*About this exercise*. The response should be an exact transcription of the data below, free of images.

+ + + + + + +

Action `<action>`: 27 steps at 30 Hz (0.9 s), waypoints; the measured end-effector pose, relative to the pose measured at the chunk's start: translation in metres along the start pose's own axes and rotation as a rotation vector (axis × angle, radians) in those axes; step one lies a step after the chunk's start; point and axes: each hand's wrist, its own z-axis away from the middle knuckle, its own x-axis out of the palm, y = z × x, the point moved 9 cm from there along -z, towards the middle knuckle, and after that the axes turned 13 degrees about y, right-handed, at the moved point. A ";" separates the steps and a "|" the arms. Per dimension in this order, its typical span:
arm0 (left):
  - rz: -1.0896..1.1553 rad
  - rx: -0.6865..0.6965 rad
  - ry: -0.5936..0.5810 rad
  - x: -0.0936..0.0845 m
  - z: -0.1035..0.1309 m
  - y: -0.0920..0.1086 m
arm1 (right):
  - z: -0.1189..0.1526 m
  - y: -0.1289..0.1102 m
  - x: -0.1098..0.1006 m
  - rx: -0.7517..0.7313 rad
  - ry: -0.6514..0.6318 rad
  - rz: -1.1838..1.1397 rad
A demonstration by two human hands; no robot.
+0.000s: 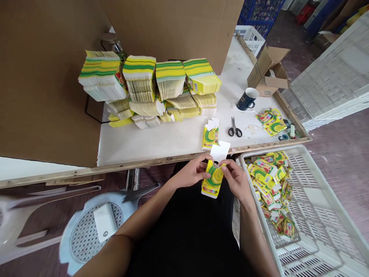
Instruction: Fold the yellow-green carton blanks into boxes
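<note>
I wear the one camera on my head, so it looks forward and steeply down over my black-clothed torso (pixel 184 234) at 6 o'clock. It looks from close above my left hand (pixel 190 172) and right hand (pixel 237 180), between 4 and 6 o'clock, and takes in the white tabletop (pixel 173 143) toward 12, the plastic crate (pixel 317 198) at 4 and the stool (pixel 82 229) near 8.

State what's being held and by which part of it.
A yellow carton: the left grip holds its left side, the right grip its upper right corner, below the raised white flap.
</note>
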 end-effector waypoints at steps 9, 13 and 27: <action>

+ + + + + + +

*Written answer*.
Action `<action>`: 27 steps at 30 Hz (0.9 s), waypoints; the measured end-effector pose, relative to the pose measured at the chunk's start: translation in metres along the start pose's own axes and rotation as a rotation vector (axis × angle, radians) in those axes; step one lies a step after the chunk's start; point and axes: each hand's wrist, its own z-axis away from the middle knuckle, its own x-axis out of the palm, y = z × x, the point moved 9 cm from there along -z, towards the middle knuckle, and after that the axes turned 13 degrees about y, right-handed, at the moved point. A ";" separates the steps and a "|" the arms. Per dimension in this order, its typical span:
arm0 (left):
  - rz: -1.0896..1.1553 rad
  - rx: -0.6865..0.6965 rad
  - ry: -0.5936..0.5810 rad
  - x: -0.0936..0.0845 m
  - z: -0.1035..0.1309 m
  - y: -0.0920..0.1086 m
arm1 (right):
  - z: -0.1189..0.1526 m
  - y: -0.1289..0.1102 m
  - x: -0.1098..0.1006 m
  - rx: -0.7517..0.7313 rad
  - ry: -0.6514..0.6318 rad
  - rz: -1.1838..1.1397 rad
A demonstration by two human hands; no robot.
+0.000s: 
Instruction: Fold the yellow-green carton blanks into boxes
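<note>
I wear the one camera on my head, so it looks forward and steeply down over my black-clothed torso (pixel 184 234) at 6 o'clock. It looks from close above my left hand (pixel 190 172) and right hand (pixel 237 180), between 4 and 6 o'clock, and takes in the white tabletop (pixel 173 143) toward 12, the plastic crate (pixel 317 198) at 4 and the stool (pixel 82 229) near 8.

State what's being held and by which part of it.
A yellow carton: the left grip holds its left side, the right grip its upper right corner, below the raised white flap.
</note>
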 end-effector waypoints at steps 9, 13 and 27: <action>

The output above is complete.